68.2.3. Après l’audition, les candidats peuvent préciser, compléter, ou modifier leur offre

Il ne peut simplement s’agir que d’une adaptation de leurs offres, pour tenir compte des éléments résultant de l’audition..

Ainsi, l’offre ne peut être modifiée que sur les points qui ont fait l’objet de l’audition, c’est à dire la définition des moyens aptes à satisfaire au mieux les besoins de la personne publique.

En revanche, il ne peut s’agir de proposer une offre totalement nouvelle, intégrant des changements sans lien avec les éléments examinés lors de l’audition.

68.2.4. Le programme fonctionnel (exigences de résultats à atteindre ou de besoins à satisfaire) est pour sa part intangible

Il n’est pas possible de modifier en cours de procédure les conditions de la mise en concurrence.

L’acheteur peut en revanche, au terme de l’examen des offres, reprendre le cahier des charges sans le modifier substantiellement, en précisant ou en complétant la description des performances requises.

Si, au terme de l’audition, l’administration souhaite adapter le cahier des charges, elle doit le communiquer dans sa nouvelle version à tous les candidats, pour que tous puissent formuler une nouvelle offre.

68.3. Choix du titulaire

68.3.1. Examen des offres

Les données relatives aux offres des candidats ont plusieurs origines possibles :

- la proposition initiale sous enveloppe,

- les réponses données et les exposés présentés à l’occasion de l’audition et formalisés par écrit,

- l’offre éventuellement modifiée après l’audition.
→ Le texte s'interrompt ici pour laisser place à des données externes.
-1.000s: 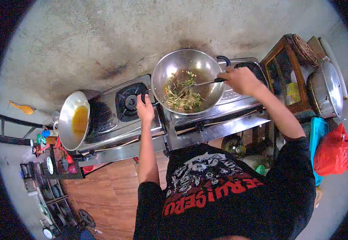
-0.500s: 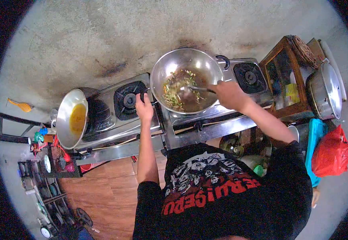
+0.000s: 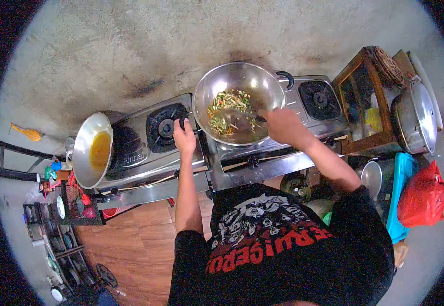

Afin d’assurer le plus de transparence possible dans les décisions finales, l’ensemble des données fournies par les entreprises candidates et sur lesquelles portent les analyses de la CAO doit prendre une forme écrite.

L’article 68 ouvre la possibilité à la personne publique de combiner des éléments provenant de plusieurs offres de candidats différents. Cette souplesse exceptionnelle ne saurait être utilisée que dans des cas limités.

L’attention des acheteurs publics est appelée sur le fait que cette perspective de combinaison des solutions proposées peut décourager les entreprises de présenter des offres innovantes. Il est important de rester prudent dans l’utilisation de cette possibilité et de respecter les règles de forme et du droit de la propriété intellectuelle.

68.3.2. Motivation de la décision

La décision de choix relève de la CAO pour les marchés des collectivités territoriales, et de la PRM après avis de la CAO pour les marchés de l’État. Dans les deux cas, elle doit être motivée.

La motivation doit permettre notamment de vérifier le respect du principe d’égalité de traitement des candidats. L’absence de motivation ou la rédaction d’un avis stéréotypé tel que la seule mention du meilleur rapport qualité/prix entache d’irrégularité la procédure de passation.

68.3.3. Impossibilité de déclarer infructueux un appel d’offres sur performances

Alors que les articles relatifs à l’appel d’offres restreint prévoient, en cas d’absence d’offres acceptables, la possibilité de déclarer l’infructuosité et de lancer une procédure négociée, le présent article ne prévoit que la possibilité ne pas donner suite à l’appel d’offres.

Cette formulation exclut la possibilité de déclarer l’appel d’offres sur performances infructueux et de négocier..

68.4. Les primes

Des primes peuvent être prévues ; elles sont destinées aux candidats les mieux classés et ont pour objet de rétribuer l’effort particulier qui est demandé aux entreprises, qui doivent elles-mêmes identifier et proposer les moyens répondant aux exigences formulées par l’administration.

Ces primes ne sont pas obligatoires, et leur montant doit correspondre à la complexité de l’offre sollicitée ainsi qu’à l’effort particulier demandé aux entreprises. Le règlement de la consultation doit en faire état.

La rémunération de l’attributaire tiendra compte de la prime éventuellement prévue.